In recent years, with the improvement of CT resolution, the reduction of radiation dose, the popularization of lung cancer screening and the enhancement of people's health awareness, the detection rate of lung nodules is higher and higher. Due to the close relationship between lung nodules and lung cancer, more and more attention has been paid to them. Although patients with early and middle stage lung cancer receive complete resection, all postoperative patients are at risk of recurrence and metastasis. Adjuvant or neoadjuvant therapy can improve the survival and reduce the recurrence and metastasis.
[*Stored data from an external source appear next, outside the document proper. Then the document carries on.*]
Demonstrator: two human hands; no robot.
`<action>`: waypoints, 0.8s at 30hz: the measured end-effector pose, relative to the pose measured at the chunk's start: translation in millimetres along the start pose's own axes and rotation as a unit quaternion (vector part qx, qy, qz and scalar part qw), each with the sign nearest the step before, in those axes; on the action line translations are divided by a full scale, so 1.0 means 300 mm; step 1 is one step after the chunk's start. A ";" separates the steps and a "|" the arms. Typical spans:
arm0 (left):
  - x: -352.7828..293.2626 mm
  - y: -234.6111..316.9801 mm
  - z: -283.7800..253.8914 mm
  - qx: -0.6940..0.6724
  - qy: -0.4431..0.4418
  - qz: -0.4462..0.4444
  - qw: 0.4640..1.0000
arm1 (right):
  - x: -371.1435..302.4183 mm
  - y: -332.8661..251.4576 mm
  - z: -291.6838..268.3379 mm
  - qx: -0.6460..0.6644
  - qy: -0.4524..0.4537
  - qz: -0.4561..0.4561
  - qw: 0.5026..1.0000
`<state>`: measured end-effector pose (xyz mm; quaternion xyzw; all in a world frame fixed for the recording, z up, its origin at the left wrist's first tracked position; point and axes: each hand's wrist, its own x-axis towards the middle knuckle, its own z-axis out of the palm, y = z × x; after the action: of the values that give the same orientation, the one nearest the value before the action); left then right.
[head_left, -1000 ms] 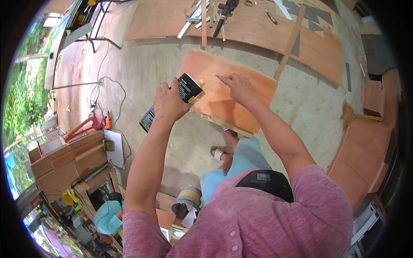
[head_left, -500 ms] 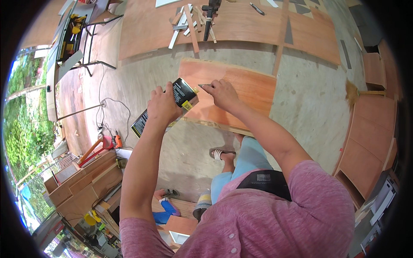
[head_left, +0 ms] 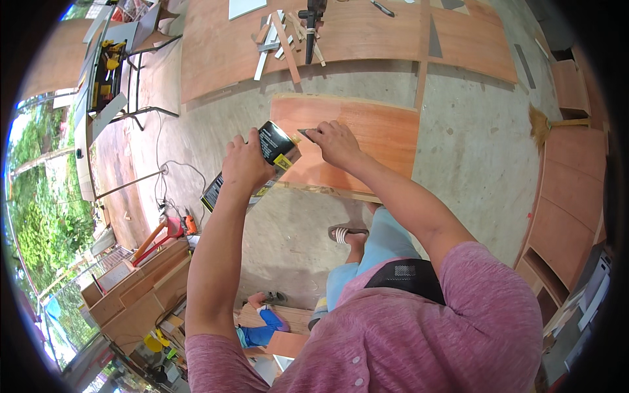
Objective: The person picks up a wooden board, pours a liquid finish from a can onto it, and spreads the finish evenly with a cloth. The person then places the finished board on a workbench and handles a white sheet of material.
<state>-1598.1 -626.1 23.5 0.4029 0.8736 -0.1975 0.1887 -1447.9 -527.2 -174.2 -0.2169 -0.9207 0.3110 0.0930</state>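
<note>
Tilted in the air over the near left part of a reddish wooden panel (head_left: 383, 141) is a black rectangular metal can (head_left: 276, 141) with a yellow label. My left hand (head_left: 246, 162) wraps round its side, and the spout end points toward the right. Just right of that end, my right hand (head_left: 335, 144) is closed in a pinch, palm down. A small dark flat piece (head_left: 304, 133) sticks out of its fingertips toward the can's spout; its kind is too small to make out. The panel has a wetter-looking, shinier patch in its middle.
Beyond the panel lies a large plywood sheet (head_left: 367, 39) with wood strips (head_left: 278, 49) and a black tool (head_left: 310, 33). A broom (head_left: 540, 128) and wooden cabinets (head_left: 565, 190) stand right. Cables and an orange tool (head_left: 190, 224) lie left. Another person's blue-clad leg (head_left: 265, 331) shows below.
Both hands keep their grip, the can still tilted and the right fingertips close to its spout. The whole view has shifted slightly; little else differs.
</note>
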 end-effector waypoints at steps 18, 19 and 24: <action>0.027 -0.025 0.016 -0.007 0.017 0.025 1.000 | 0.011 0.004 0.011 -0.017 -0.006 0.001 1.000; 0.028 -0.026 0.017 -0.007 0.017 0.024 1.000 | 0.012 0.003 0.011 -0.018 -0.008 0.001 1.000; 0.038 -0.023 0.026 -0.015 0.016 0.017 1.000 | 0.018 -0.002 0.010 -0.019 -0.016 -0.001 1.000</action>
<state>-1609.1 -626.9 12.5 0.4179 0.8723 -0.1743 0.1846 -1453.7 -526.8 -176.1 -0.2130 -0.9281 0.2964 0.0742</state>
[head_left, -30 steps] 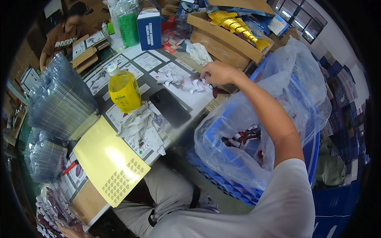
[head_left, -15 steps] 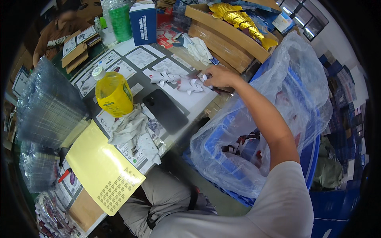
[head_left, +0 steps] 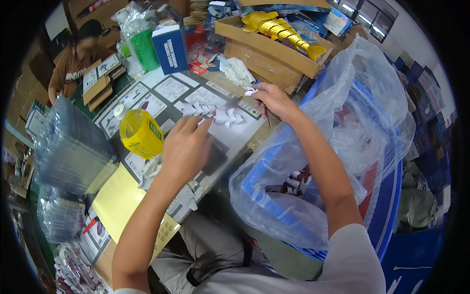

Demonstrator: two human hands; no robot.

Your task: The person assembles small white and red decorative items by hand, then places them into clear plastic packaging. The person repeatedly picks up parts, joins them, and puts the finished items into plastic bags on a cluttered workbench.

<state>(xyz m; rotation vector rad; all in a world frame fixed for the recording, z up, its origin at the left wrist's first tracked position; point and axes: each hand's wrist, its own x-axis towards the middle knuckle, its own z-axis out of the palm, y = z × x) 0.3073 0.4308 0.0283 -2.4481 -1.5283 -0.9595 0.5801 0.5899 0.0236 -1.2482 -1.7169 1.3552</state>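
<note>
My right hand (head_left: 275,102) is closed, pinching a small white piece with dark red marks (head_left: 251,91) at its fingertips. A thin dark strip (head_left: 268,119) shows below its fingers; whether the hand holds it too, I cannot tell. Left of it, a white jointed fish-like toy (head_left: 226,116) with raised, scale-like flaps lies on the printed sheets. My left hand (head_left: 186,149) hovers near the toy's left end, above a black phone (head_left: 215,158) that it partly hides. Its fingers look bent but are smeared by motion.
Beside the table's right edge stands a blue crate lined with clear plastic (head_left: 254,183), with parts inside. A yellow bottle (head_left: 142,132), clear plastic trays (head_left: 73,147) and a yellow sheet (head_left: 117,196) are at left. A cardboard box with a gold fish (head_left: 281,30) is behind. Another person (head_left: 81,59) sits at far left.
My left hand has come into view over the phone. My right hand has lifted off the white toy's right end with a small white piece in its fingers. The view has shifted slightly.
</note>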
Therefore, the multidisciplinary team, as the best model, provides a standardized and individualized plan for the diagnosis and treatment of lung nodules and lung cancer patients. However, in the clinical practice, the work efficiency of the multidisciplinary team is not high, and the participation rate of patients is low; therefore the multidisciplinary doctor model with thoracic surgeons as the mainstay is a reasonable alternative.